So, with all of this heaped on my soul this afternoon, I feel physically and emotionally drained. I pray that the words of the Gospel and of True HOPE will echo in the minds and hearts of all who heard our message today. I pray that it will lead at least some to godly sorrow and repentance. But for now, since I have shaken the dust from my feet (Matthew 10:14), I will focus on the ones that were saved!
 

I received this photo last week from a proud papa! This precious baby was born last week and was saved from death by abortion just 12 (TWELVE!) short weeks ago

She was born at just 28 weeks, but this birth would never have happened, if her father had not stood up and refused to pay for her murder.
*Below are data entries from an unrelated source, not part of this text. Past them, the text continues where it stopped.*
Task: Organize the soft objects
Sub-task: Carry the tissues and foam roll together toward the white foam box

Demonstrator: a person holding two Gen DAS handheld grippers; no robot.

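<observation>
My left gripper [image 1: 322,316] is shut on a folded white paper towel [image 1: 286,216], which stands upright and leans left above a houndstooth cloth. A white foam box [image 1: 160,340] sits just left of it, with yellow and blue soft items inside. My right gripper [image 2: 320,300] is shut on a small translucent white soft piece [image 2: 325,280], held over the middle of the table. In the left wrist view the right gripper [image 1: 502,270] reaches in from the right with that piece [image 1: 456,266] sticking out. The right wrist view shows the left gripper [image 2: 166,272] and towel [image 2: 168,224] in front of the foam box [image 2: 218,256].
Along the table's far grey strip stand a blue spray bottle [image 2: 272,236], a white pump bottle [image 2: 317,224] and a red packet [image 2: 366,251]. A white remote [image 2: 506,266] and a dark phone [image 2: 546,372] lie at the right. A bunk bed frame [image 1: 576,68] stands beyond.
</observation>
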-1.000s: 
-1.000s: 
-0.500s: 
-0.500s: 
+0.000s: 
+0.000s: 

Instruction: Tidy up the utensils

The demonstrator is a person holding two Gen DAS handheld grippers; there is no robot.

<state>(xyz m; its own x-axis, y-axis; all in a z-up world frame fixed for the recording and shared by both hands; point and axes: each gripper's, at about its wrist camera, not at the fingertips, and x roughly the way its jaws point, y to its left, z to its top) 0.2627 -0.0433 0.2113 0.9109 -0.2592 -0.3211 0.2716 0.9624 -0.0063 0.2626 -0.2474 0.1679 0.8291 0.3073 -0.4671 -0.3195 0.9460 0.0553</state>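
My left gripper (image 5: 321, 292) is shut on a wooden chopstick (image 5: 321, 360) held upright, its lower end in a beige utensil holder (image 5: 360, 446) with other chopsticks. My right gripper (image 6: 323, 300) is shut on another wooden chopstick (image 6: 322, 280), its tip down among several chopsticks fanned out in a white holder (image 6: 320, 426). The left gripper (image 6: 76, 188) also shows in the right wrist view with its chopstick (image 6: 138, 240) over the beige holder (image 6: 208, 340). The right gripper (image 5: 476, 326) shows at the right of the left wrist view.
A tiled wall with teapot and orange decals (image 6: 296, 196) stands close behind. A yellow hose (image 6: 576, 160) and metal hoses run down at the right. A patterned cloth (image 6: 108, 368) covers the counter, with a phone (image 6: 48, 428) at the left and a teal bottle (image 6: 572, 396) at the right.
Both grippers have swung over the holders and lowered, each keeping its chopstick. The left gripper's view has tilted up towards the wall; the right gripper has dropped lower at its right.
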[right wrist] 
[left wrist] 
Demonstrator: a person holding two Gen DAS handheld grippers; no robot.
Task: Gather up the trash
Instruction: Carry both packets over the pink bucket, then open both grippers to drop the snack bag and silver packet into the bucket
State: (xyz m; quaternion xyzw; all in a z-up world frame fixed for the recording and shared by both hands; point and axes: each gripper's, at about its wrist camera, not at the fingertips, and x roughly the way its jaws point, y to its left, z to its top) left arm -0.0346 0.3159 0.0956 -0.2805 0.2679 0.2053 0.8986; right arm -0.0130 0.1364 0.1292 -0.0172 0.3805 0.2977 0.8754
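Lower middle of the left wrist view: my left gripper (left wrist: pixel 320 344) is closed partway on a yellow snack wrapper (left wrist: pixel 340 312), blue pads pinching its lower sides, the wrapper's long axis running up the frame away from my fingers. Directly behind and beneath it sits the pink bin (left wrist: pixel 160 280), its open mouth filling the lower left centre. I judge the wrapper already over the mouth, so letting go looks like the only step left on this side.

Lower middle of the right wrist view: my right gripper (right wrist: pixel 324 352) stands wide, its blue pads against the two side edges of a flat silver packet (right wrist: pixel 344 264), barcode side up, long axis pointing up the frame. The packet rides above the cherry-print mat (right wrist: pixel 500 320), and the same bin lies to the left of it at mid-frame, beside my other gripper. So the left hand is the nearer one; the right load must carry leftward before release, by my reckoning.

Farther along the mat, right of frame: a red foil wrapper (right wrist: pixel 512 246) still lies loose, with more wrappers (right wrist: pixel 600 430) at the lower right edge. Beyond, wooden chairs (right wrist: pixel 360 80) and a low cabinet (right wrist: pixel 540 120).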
In fact, if he wouldn't have stepped up to become the man that protects; the man God wanted him to be, she would have been disposed of in the same manner in which the precious baby above was disposed.
 
BUT...
 
She is HERE.
 
She is ALIVE.
 
We don’t go to abortion mills to minister because it feels good. As you can see above, it often feels downright depressing and frustrating. We go because we must obey God. We must speak for those like the little preemie above. No one enjoys doing what we do. It’s tough work. But we must go.
 
Will you let the Lord use you or your fears reign over you?
 
God’s given YOU a choice today.

YOU!
 

What will YOU choose to do?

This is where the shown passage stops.